Now to be fair, Buttigieg responded to earlier questions on Social Security and pensions by promising not to cut social safety net programs and instead consider raising the payroll tax threshold to $250,000 a year or higher to fix any future deficit for Social Security and Medicare, seemingly ruling out the widely panned “grand bargain” of benefit cuts tied to tax increases that Obama and then House Speaker John Boehner (R-Ohio) attempted to strike. Still, this kind of “values talk” on fiscal policy helps explain why some in the progressive wing in the party fear Buttigieg is repackaging a “Third Way” centrist platform in a progressive-looking cover.
“The good news for me is that the things I’m proposing are things that the majority of Americans support.”
– Pete Buttigieg
Regardless of how other progressive activists and rival campaigns sneer at Buttigieg and his increasingly confrontational “values talks”, many in the NARA meeting were impressed with his ability to talk with ease about everything from military veterans’ care to his larger prescription drug plan and “Medicare for All Who Want It” plan.
When asked how he’ll overcome Republican obstruction on Capitol Hill to get any of his agenda passed into law, Buttigieg again sought to contrast his approach with those promising “big, structural change” and/or “political revolution”. According to Buttigieg, “The good news for me is that the things I’m proposing are things that the majority of Americans support.”
He then promised to criss-cross the country and make his case directly with the people before and after the election. “That means a good use of my time and the big airplane that comes with the office is […] remind the voters of the difference between what they want to do and the obstruction their elected leaders are doing,” Buttigieg promised… Which, interestingly enough, doesn’t sound far off from Sanders’ and Warren’s own respective promises to turn their campaigns into lasting movements for progressive change.

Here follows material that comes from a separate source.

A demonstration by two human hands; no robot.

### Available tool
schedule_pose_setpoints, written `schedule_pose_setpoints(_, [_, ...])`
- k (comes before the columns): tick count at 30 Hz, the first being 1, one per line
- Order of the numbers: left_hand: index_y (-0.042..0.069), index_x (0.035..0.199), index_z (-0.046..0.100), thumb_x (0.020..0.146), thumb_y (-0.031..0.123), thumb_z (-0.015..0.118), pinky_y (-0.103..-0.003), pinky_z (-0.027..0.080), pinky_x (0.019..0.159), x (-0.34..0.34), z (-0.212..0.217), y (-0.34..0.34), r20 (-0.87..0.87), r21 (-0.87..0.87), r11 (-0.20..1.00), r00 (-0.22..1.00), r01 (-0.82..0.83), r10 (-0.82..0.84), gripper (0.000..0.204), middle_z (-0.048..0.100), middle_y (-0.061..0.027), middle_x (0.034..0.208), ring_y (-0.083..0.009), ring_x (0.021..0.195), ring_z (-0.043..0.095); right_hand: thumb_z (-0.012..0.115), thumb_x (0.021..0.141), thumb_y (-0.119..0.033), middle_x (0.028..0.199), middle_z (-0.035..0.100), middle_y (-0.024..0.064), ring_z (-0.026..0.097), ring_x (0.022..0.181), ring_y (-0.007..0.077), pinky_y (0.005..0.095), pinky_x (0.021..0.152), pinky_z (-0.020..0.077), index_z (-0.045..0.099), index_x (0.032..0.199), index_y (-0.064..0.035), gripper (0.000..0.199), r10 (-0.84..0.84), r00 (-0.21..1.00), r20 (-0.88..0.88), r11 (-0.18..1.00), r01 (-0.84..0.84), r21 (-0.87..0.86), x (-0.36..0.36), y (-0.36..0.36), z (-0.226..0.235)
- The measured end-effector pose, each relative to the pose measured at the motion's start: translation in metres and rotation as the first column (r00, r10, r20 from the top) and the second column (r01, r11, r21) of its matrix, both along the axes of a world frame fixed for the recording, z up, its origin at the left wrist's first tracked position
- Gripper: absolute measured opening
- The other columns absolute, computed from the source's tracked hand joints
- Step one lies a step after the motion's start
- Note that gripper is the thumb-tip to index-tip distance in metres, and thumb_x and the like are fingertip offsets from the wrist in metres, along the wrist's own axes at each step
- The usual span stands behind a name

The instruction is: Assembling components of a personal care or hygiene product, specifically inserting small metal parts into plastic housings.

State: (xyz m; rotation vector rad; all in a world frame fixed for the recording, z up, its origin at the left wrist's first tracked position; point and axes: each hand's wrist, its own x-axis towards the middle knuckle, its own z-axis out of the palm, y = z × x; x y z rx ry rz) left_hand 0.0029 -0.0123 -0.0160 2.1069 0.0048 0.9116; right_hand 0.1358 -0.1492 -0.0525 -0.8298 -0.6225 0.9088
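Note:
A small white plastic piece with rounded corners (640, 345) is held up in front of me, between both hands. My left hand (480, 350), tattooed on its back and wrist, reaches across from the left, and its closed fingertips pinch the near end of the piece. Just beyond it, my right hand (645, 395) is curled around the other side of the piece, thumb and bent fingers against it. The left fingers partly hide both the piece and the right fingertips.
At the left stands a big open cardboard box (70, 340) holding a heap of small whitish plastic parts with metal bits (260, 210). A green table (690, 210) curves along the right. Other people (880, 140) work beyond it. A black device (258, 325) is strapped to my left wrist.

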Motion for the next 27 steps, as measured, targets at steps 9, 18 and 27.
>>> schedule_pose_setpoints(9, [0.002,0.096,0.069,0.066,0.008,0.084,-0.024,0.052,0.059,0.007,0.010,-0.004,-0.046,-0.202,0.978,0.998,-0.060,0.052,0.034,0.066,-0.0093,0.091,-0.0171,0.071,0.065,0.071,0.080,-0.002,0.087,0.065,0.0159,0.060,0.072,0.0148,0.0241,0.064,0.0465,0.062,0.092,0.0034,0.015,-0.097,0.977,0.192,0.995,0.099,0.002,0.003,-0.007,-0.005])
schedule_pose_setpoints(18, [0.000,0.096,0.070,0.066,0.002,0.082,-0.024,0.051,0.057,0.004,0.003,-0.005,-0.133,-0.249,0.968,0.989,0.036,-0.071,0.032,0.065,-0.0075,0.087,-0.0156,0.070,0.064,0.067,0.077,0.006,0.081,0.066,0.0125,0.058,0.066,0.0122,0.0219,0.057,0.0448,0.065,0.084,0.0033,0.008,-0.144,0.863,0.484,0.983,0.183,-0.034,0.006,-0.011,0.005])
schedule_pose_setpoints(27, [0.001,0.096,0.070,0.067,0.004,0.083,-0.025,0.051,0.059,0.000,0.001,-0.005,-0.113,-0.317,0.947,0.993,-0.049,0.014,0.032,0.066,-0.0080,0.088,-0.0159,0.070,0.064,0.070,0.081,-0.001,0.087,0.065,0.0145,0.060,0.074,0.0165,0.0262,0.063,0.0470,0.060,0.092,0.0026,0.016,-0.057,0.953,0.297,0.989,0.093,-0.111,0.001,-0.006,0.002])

Buttigieg also suggested, “The other solution is for folks like [Senate Majority Leader] Mitch McConnell [R-Kentucky] to not be in the majority any more. I hope to deliver enough coattails to make that happen.” This is the kind of promise that Senator Amy Klobuchar (D-Minnesota) makes when she suggests her more modest, moderate approach will result in a bigger Democratic victory next year.
“I seek to be a president who will lead with our values. We need to base all our actions on our values.”
– Pete Buttigieg
As the conversation continued at Nevada AFL-CIO headquarters, Buttigieg answered additional questions on climate change, foreign policy, and inequities in federal tax policy. Yet in all his answer, Buttigieg stuck to a very familiar theme. Along the lines of what we’ve heard from him before, he said again, “I seek to be a president who will lead with our values. We need to base all our actions on our values.”
Yet at this same event, Buttigieg also touched upon the kind of language we usually hear from Biden on how to govern. “We need a president who can pick up the pieces when so much of our country is broken, and unify a country that’s been divided,” Buttigieg declared.
When I first saw Pete Buttigieg here in Nevada back in April, I was awestruck by the ebullience of the large crowd and his own presentation, and by his starkly moral language that seemingly turned the tables on what we typically expect from Democratic campaigns. Since then, he’s rode this remarkable wave to political stardom. But with stardom comes scrutiny, and it’s now up to Buttigieg to prove to Nevada voters that his values are truly worth it.